(Saved data entries)

%%

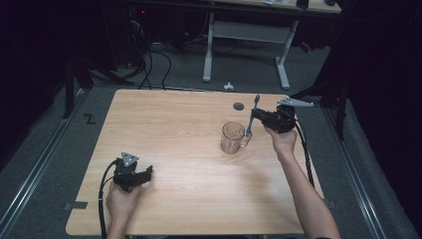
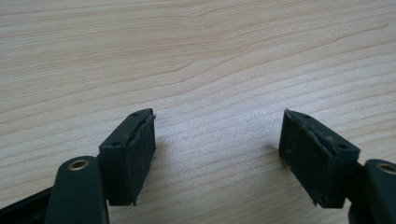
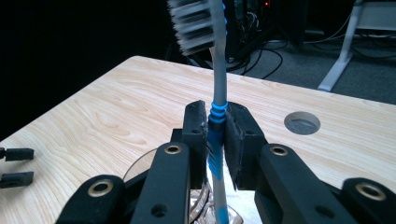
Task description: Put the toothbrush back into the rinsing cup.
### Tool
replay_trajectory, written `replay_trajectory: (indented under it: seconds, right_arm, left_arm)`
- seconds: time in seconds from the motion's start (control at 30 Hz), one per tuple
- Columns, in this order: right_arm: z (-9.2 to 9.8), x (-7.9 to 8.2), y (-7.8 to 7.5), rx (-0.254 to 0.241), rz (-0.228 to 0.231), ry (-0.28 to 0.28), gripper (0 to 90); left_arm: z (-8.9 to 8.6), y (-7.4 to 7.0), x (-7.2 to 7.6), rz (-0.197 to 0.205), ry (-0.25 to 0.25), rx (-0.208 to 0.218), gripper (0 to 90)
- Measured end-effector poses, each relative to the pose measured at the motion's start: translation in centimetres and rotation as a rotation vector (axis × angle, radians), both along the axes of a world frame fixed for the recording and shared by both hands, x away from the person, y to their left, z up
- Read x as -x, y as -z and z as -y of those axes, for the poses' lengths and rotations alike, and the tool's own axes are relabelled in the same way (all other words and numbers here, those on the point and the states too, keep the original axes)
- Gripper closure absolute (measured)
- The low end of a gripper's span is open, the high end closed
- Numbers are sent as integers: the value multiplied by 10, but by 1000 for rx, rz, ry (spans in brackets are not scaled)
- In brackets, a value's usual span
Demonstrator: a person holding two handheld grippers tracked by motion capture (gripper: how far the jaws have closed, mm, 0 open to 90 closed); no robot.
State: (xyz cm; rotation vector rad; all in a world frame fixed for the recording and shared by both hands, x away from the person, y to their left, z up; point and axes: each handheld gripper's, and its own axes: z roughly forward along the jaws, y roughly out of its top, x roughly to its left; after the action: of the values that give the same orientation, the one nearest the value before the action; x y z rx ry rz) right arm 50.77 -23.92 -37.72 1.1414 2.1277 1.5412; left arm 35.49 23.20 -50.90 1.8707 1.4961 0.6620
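A grey toothbrush with a blue grip stands nearly upright, bristles at the top. My right gripper is shut on its handle at the blue ribbed part. A clear glass mug stands on the wooden table just below and left of that gripper; its rim shows under the jaws. The brush's lower end reaches the mug's handle side; I cannot tell whether it is inside. My left gripper rests low over the table's near left, open, with bare wood between its pads.
A round cable hole lies in the table behind the mug. Beyond the far edge stand a white desk frame and cables on the floor. The left gripper's fingertips show farther off in the right gripper view.
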Motion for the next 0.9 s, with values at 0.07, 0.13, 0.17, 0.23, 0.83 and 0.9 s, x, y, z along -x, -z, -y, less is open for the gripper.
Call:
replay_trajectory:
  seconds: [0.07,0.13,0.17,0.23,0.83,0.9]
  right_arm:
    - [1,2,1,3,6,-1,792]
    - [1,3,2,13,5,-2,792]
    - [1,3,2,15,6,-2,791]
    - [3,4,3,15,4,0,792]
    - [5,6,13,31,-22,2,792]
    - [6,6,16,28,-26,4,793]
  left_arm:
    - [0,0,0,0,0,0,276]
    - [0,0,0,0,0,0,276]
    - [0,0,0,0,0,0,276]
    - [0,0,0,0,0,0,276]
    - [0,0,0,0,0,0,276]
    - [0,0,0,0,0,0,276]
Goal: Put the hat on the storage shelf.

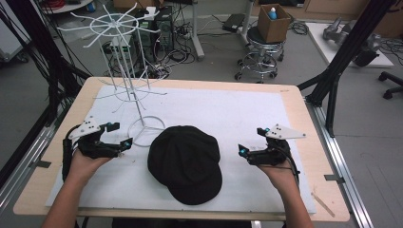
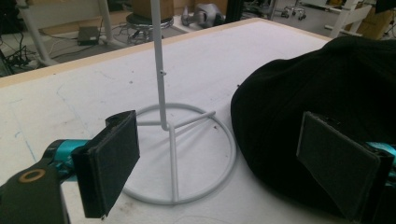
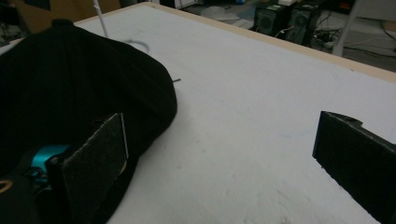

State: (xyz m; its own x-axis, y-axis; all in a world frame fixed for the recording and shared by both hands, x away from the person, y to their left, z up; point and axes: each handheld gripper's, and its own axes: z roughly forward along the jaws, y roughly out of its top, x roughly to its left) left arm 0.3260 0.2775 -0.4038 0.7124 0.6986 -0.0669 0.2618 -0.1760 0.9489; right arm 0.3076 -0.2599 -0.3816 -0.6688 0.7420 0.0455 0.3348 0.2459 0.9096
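Nothing done yet: black fabric cap (image 1: 185, 163) lies flat near worktop's front edge, mid-way, w/ left gripper (image 1: 119, 135) & right gripper (image 1: 251, 141) both released, flanking it, untouched; white wire rack (image 1: 124, 71) at back-left holds nothing.

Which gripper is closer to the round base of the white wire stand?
Left. The left gripper is just beside the stand's round base, jaws open. The right gripper is on the far side of the black cap, jaws open too.
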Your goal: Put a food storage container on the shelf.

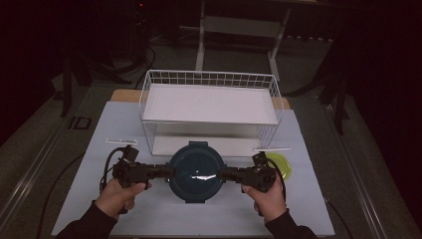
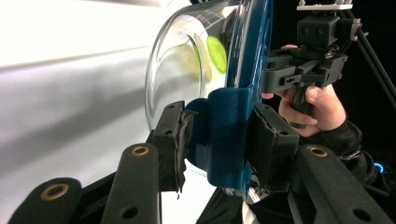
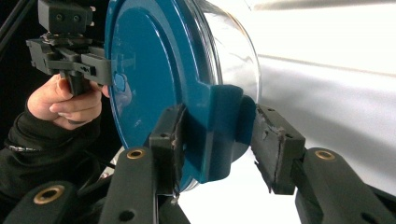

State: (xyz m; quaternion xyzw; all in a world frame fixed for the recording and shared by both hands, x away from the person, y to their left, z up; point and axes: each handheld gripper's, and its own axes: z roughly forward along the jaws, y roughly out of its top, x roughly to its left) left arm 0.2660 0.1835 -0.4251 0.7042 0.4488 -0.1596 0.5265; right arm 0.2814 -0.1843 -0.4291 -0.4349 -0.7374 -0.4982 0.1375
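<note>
Round glass container (image 1: 195,172) with blue lid on top, sitting level in the high view, lid facing up. It's at desk (image 1: 164,214) centre-front, just ahead of the white wire basket (image 1: 209,107). It's round, so no real long axis; the two side clip tabs line up left-right.

Left gripper (image 1: 164,172) is clamped on the left lid tab (image 2: 229,135), jaws partly closed, pads pressing both faces. Right gripper (image 1: 225,174) straddles the right tab (image 3: 219,135): one pad touching, the other looks slightly off (can't tell if it's fully clamped). A yellow-green item (image 1: 279,164) sits just right of the container.
</note>
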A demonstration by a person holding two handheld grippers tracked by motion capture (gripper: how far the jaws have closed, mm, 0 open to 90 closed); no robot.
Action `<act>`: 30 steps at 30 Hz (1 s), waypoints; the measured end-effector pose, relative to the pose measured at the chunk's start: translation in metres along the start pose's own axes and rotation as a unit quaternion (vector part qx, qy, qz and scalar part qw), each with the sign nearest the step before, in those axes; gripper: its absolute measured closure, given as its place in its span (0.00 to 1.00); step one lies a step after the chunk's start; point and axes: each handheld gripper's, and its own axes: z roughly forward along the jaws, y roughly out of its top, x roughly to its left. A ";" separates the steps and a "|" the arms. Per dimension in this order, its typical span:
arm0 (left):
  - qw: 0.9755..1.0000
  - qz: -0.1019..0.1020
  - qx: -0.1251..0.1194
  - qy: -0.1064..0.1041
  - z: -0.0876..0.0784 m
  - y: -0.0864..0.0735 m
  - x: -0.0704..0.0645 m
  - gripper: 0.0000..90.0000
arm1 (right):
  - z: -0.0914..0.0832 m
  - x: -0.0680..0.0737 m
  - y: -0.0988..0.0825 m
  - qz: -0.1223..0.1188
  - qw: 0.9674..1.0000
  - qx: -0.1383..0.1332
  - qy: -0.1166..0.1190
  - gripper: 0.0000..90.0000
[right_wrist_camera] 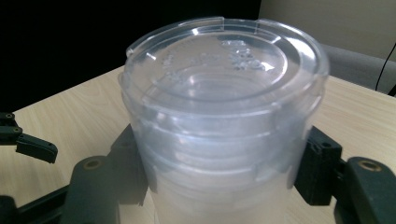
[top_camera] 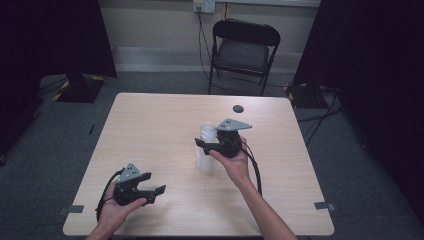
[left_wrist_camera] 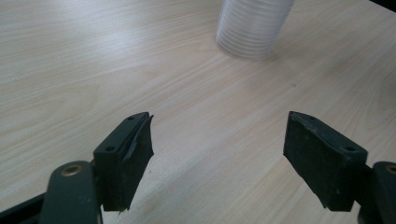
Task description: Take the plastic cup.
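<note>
one clear container stack (right_wrist_camera: 219, 126) | two grippers | one table (top_camera: 150, 125)

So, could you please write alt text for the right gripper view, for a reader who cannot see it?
A stack of clear plastic containers, topped with a lid, stands upright between the two black jaws of the right gripper, which close on its sides. Behind it lies the light wooden table, with the left gripper at the left edge.

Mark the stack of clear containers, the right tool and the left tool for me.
stack of clear containers (right_wrist_camera: 224, 60): right gripper view, on the top lid.
right tool (right_wrist_camera: 224, 182): right gripper view, midway between its tips, which clamp the stack.
left tool (left_wrist_camera: 217, 156): left gripper view, midway between its spread tips.
</note>
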 end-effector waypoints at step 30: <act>1.000 0.005 0.007 0.006 0.002 0.000 -0.001 0.28 | -0.010 0.001 0.020 0.005 1.000 -0.028 0.005 0.39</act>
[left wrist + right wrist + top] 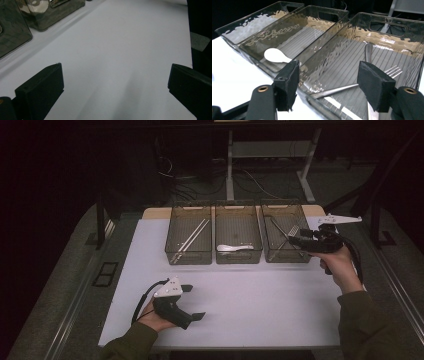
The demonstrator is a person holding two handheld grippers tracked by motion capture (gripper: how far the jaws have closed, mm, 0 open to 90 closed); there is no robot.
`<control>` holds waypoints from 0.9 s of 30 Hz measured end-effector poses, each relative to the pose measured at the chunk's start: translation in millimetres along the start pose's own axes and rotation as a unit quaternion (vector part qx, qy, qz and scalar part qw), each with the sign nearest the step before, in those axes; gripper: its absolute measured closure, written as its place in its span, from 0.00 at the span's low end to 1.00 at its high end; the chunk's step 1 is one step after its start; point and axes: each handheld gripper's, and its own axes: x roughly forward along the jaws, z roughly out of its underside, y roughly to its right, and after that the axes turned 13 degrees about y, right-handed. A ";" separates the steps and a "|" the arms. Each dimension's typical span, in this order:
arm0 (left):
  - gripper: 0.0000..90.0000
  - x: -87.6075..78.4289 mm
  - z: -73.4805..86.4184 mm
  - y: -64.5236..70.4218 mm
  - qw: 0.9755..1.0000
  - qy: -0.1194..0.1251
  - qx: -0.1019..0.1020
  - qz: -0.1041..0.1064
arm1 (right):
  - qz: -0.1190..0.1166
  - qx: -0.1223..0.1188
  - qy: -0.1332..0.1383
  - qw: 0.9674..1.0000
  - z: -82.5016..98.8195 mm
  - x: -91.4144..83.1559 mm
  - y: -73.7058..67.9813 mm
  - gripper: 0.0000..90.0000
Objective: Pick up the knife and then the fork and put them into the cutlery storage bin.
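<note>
The near half of the white desk (260, 305) lies open for passing. Three clear bins (238, 240) stand touching in a row across the far side, their walls blocking level approach; entry is from above.

Dim room, dark surround; white table (240, 305) lit; glare on bins (329, 50); soft focus.
</note>
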 end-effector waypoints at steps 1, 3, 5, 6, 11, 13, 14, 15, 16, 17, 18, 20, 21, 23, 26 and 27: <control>0.00 -0.1 -0.1 0.1 1.000 0.000 0.000 -0.001 | 0.003 -0.001 0.004 1.000 1.9 -2.6 -2.6 0.36; 0.00 -0.2 -0.2 0.1 1.000 0.001 0.000 -0.001 | 0.003 -0.007 0.007 1.000 5.7 -7.2 -7.3 0.34; 0.00 0.2 -0.2 -0.1 1.000 0.001 -0.001 -0.001 | 0.002 -0.011 0.010 1.000 9.2 -11.1 -12.2 0.33; 0.00 0.3 -0.3 -0.4 1.000 0.001 0.000 -0.001 | 0.002 -0.013 0.010 1.000 11.0 -12.9 -14.8 0.32; 0.00 -0.2 -0.2 -0.5 1.000 0.001 0.000 -0.001 | -0.006 -0.019 0.017 1.000 18.0 -20.9 -26.9 0.30; 0.00 -0.5 -0.3 -0.5 1.000 0.002 -0.001 -0.002 | -0.006 -0.021 0.021 1.000 21.6 -23.5 -32.0 0.28; 0.00 -0.6 -0.3 -0.6 1.000 0.002 0.000 -0.002 | -0.006 -0.024 0.023 0.999 23.9 -24.5 -34.3 0.28; 0.00 -0.6 -0.3 -0.6 1.000 0.002 0.000 -0.002 | -0.006 -0.028 0.019 0.999 26.4 -25.3 -37.0 0.27; 0.00 -0.6 -0.4 -0.6 1.000 0.002 0.000 -0.001 | -0.005 -0.035 0.015 0.999 28.9 -25.8 -39.2 0.26; 0.00 -0.6 -0.4 -0.6 1.000 0.003 0.000 -0.001 | -0.005 -0.038 0.012 0.999 31.5 -26.4 -41.3 0.24; 0.00 -0.7 -0.4 -0.6 1.000 0.004 0.000 -0.001 | -0.007 -0.038 0.010 0.999 34.3 -27.2 -43.3 0.24; 0.00 -1.1 -0.6 -0.5 1.000 0.007 -0.001 -0.002 | -0.012 -0.043 0.005 0.999 40.4 -29.4 -48.1 0.22; 0.00 -1.3 -0.6 -0.5 1.000 0.007 -0.001 -0.002 | -0.016 -0.047 0.003 0.999 43.1 -30.6 -50.2 0.22; 0.00 -2.0 -0.4 -0.3 1.000 0.007 -0.002 -0.003 | -0.020 -0.046 0.003 0.999 48.6 -34.3 -55.0 0.22; 0.00 -2.9 -0.9 -0.5 1.000 0.007 -0.002 -0.002 | -0.027 -0.047 0.002 0.999 57.2 -40.6 -61.5 0.21; 0.00 -3.0 -1.2 -0.8 1.000 0.007 0.000 -0.001 | -0.030 -0.045 0.002 0.999 60.6 -42.9 -63.7 0.21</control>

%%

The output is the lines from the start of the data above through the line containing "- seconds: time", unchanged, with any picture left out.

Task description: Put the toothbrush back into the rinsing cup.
### Tool
replay_trajectory, written `replay_trajectory: (indented under it: seconds, right_arm, left_arm)`
- seconds: time in seconds from the motion's start (control at 30 Hz), one per tuple

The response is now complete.